Bernard Appy defende o IVA no almoço-debate do LIDE Ceará

Bernard Appy detalhou a proposta de reforma tributária                                                                             Foto: Portal IN

Uma seleta plateia de empresários cearenses ouviu as explicações e conversou com o economista que realizou a proposta da reforma tributária da Câmara dos Deputados, Bernard Appy, durante o almoço-debate promovido pelo LIDE Ceará.

Durante a palestra com o tema “Reforma Tributária: Ideal versus possível”, ele mostrou quais os principais entraves para o desenvolvimento econômico brasileiro e as possíveis soluções para aquilo que ainda deixa o País em um ritmo desacelerado de crescimento.

Ele ressaltou que o melhor modelo de tributação do consumo de bens e serviços é o Imposto sobre o Valor Adicionado (IVA), uma vez que não é um tributo cumulativo, que é cobrado ao longo da cadeia de produção e comercialização.

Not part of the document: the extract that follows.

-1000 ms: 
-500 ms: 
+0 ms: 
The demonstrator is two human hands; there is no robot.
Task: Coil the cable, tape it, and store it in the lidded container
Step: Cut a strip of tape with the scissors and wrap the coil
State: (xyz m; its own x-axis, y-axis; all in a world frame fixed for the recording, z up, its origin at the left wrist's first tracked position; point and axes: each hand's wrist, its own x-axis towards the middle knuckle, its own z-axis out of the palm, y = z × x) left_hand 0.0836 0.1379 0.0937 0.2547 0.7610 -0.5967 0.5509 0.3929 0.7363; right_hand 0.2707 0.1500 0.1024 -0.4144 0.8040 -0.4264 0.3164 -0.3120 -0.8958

Entretanto, destacou que para que o IVA seja implementado de maneira positiva é preciso que haja uma base ampla de incidência; regras homogêneas; tributação no destino, pois desonera as exportações e tributa as importações; desoneração dos investimentos, além de crédito amplo e ressarcimento ágil dos créditos.

Emília Buarque e Bernard Appy no evento do LIDE Ceará

A presidente do LIDE Ceará, Emília Buarque e o diretor do LIDE Justiça, Raul Amaral, foram os debatedores após a apresentação de Bernard Appy, realizada no Hotel Gran Marquise. “Nossa expectativa em relação à reforma tributária é que simplifique, diminua a insegurança jurídica. Não será a reforma dos nossos sonhos, mas o primeiro passo é sabermos que temos um problema e precisamos discutir. Mas ainda não está tão claro porque o Governo não apresentou o seu projeto, o que complica em termos de prazo”, disse Emília.

Ela lembrou, entretanto, que o empresariado chega ao fim do ano com um clima de otimismo. “A gente vê que as coisas estão andando no País, algumas mudanças que vão impactar no crescimento do PIB em 2020, algo entre 2,5% e 3%. E esperamos que o sistema tributário do País seja organizado, pois as empresas organizarem sua área tributária é uma missão hercúlea, pois ele é muito complexo”, completou Emília Buarque.